EXERCISE DIRECTIONS: Your task is to copy the lines of the data below from the line holding "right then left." through the line holding "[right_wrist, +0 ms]", inclusive, exactly and with nothing added.

(MATERIALS PROVIDED Opens)

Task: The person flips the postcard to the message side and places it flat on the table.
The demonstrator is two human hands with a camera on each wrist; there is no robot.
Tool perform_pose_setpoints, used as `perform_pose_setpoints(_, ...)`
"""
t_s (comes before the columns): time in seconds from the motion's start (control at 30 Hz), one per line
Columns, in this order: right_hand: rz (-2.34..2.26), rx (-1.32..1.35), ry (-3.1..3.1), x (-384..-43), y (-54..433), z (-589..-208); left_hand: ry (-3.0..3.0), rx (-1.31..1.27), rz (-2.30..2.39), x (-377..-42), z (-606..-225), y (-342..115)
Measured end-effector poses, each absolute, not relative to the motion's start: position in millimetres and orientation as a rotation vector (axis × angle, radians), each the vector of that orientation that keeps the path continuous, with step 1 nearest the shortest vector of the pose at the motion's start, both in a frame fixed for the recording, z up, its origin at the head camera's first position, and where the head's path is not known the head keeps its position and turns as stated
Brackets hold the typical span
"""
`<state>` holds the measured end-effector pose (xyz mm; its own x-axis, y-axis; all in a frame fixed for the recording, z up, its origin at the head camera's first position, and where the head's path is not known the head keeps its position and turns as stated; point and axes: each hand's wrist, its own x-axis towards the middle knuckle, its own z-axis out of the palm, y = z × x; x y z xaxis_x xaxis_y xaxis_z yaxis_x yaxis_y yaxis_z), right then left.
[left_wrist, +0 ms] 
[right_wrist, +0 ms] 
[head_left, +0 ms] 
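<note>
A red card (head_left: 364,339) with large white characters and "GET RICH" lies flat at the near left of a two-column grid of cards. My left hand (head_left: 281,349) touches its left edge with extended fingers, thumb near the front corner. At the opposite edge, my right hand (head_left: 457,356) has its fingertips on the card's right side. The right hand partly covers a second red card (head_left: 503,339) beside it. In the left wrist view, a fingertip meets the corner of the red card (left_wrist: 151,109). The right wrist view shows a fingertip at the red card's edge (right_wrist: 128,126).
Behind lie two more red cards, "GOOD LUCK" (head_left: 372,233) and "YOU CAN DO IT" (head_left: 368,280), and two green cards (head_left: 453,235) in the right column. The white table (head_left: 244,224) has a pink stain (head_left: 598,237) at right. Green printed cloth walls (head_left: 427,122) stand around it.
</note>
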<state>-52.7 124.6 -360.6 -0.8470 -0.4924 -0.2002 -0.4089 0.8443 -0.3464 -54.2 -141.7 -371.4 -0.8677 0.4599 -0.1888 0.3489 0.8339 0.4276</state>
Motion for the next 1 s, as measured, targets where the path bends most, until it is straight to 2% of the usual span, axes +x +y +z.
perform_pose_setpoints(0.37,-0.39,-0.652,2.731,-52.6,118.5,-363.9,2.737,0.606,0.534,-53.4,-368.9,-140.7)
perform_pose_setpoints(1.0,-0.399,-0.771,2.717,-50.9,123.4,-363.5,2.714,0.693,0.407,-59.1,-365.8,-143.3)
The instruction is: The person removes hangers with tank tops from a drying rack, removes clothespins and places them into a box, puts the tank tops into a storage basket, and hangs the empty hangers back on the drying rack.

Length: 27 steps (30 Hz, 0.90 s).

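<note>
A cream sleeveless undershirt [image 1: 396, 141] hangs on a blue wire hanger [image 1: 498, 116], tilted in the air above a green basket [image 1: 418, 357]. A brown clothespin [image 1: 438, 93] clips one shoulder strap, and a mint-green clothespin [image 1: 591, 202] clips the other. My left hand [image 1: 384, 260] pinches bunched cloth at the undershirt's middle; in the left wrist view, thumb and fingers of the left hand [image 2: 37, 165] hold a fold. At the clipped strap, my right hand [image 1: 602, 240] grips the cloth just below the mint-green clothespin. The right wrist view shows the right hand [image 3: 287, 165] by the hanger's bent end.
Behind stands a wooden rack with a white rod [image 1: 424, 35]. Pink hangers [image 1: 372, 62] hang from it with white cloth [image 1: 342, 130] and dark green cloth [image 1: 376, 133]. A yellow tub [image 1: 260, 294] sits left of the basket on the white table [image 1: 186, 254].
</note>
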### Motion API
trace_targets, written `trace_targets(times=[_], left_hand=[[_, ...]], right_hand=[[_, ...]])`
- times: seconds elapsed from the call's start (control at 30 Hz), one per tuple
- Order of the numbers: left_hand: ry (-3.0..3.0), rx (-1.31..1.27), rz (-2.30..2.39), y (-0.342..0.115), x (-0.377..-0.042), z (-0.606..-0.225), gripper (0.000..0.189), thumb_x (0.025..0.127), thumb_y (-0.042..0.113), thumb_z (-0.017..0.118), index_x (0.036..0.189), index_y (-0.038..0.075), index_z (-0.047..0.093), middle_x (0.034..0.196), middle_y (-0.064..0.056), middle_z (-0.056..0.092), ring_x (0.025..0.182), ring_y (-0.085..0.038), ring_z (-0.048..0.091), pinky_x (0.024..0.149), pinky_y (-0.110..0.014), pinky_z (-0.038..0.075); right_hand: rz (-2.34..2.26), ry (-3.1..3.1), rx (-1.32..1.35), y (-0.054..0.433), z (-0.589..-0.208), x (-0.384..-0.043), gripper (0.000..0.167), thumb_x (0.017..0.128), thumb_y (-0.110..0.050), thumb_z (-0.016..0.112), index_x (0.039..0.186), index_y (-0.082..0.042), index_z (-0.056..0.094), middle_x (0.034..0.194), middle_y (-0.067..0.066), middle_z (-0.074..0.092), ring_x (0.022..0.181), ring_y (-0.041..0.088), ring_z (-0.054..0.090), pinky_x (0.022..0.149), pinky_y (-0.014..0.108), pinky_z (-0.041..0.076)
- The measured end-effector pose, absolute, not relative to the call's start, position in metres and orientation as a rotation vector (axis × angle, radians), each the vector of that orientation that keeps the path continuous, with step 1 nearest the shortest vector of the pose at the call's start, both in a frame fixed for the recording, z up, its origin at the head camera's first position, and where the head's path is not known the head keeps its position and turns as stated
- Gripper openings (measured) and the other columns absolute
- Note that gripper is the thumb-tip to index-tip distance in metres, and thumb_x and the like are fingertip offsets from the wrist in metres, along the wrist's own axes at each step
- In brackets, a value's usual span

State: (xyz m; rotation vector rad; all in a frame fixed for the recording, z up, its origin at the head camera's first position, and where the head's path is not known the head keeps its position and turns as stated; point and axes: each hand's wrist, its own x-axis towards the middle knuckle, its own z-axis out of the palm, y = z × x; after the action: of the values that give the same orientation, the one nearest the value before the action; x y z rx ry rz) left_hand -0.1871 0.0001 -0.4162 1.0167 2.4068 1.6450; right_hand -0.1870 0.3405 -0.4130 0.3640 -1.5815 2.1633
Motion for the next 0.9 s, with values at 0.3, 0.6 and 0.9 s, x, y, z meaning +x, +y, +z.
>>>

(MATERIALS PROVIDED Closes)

WRITTEN SOLUTION:
`<state>` holds the measured end-effector pose (xyz mm; its own x-axis, y-axis; all in a frame fixed for the recording, z up, its origin at the head camera's first position, and where the head's path is not known the head keeps its position and turns as stated; point and axes: each hand's wrist, its own x-axis towards the middle knuckle, its own z-axis out of the palm, y = z × x; x y z xaxis_x xaxis_y xaxis_z yaxis_x yaxis_y yaxis_z), right then left.
[left_wrist, +0 ms] 
[right_wrist, +0 ms] 

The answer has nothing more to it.